I upgraded to Infinispan 5.1.3.FINAL, and got the following error message in the log intermittently. Basically, T00696119-60477 is the current node reporting the error, and T00696119-53825 is a new node joining the cluster. It looks like before the new node joining the view, the current node received messages from the new node and rejected it.
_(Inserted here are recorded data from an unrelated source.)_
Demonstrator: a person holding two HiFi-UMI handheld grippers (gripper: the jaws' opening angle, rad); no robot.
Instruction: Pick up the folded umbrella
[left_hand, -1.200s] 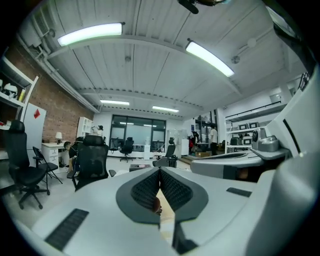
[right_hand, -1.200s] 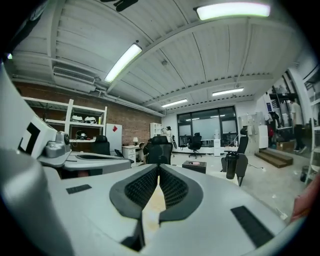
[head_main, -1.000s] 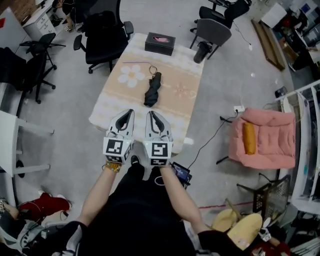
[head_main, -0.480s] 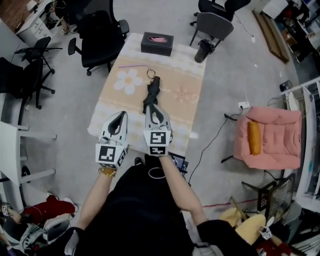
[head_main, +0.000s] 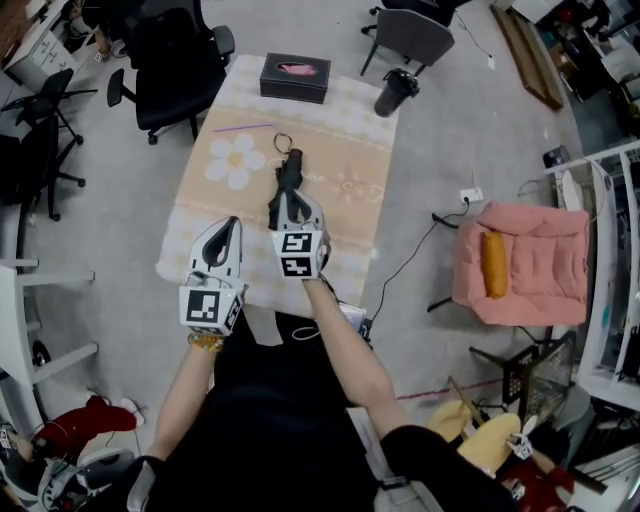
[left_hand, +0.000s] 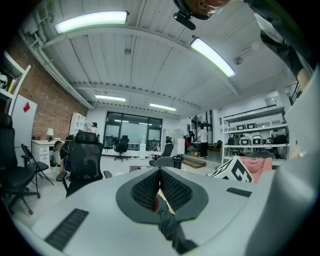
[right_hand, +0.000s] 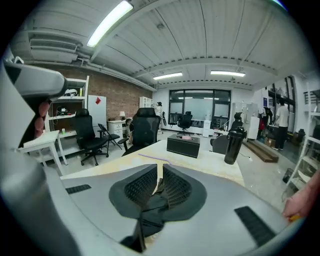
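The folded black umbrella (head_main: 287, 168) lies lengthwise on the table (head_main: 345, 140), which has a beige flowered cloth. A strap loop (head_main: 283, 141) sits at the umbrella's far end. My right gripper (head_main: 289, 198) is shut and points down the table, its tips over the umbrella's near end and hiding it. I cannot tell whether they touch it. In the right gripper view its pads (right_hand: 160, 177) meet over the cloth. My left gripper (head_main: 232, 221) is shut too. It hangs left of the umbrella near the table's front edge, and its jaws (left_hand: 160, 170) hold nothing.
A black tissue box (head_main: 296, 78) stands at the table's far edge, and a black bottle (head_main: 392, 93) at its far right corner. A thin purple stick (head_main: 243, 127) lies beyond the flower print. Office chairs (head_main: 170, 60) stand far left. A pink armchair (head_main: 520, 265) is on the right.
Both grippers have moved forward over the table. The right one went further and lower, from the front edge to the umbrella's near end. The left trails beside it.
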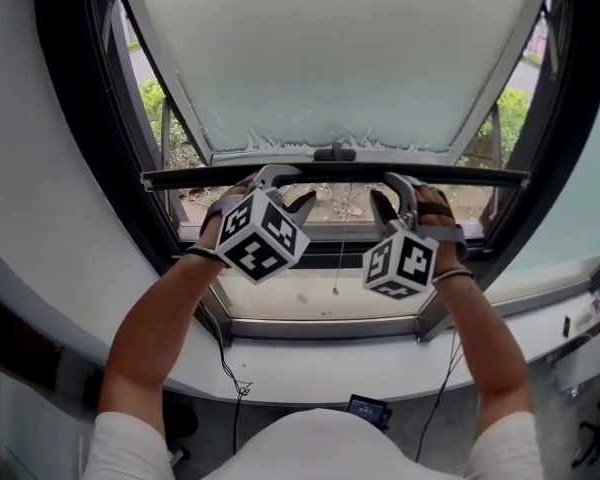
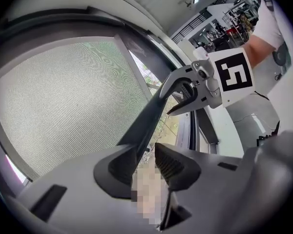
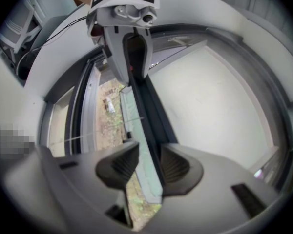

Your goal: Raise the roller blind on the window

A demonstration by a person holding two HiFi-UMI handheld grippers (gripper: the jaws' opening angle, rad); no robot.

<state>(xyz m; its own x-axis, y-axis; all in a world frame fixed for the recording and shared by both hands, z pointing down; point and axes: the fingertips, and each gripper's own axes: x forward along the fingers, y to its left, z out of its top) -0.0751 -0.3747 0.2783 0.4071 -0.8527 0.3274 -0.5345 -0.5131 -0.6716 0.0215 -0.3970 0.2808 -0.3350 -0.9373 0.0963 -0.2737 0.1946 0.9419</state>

Is there a way to avoid this error?
|20:37:05,154 | ERROR | OOB-15,null||| UNICAST||| 157 - com.ge.energy.ssi.core.datagrid.core - 2.0.0.rc1 | T00696119-60477: sender window for T00696119-53825 not found|
|20:37:05,247 | INFO | Incoming-8,null | JGroupsTransport||| - - | ISPN000094: Received new cluster view: [T00696119-60477|57] [T00696119-60477, T00696119-53825]|
I don't suppose you can reproduce this, can you ?
Without more information, here's why this could happen: let's call the members A and B.
- A sends a few unicasts to B
- B receives them, but the first unicast from A is dropped and will later get retransmitted
- B drops the unicast and asks A for its first unicast
- A receives the request and tries to furnish the first unicast, but meanwhile the table was dropped. This can happen on a view change (in which B was not a member)
- A logs the error message (I changed this to a WARN, as it shouldn't affect the system)
- When A sends another unicast to B, it will re-establish the connection; this time both A and B will have the same connection-id
This *should* not effect the correctness of the system. Would be nice if you can reproduce it though, to make sure I'm right on this...
I couldn't use a simple example to reproduce this issue. However, I did reproduce it frequently with our production system and a testing program. This happens to Infinispan 5.1.3. When I reverted to 5.1.0, it disappeared.
I am not sure if what you described is my case, but it may be, as it happened around the time of a view change. And I don't think it effect the correctness of the system either. In which version of JGroups you changed it to a WARN? As a WARN makes me feel more comfortable with it, and easier to convince our QA team.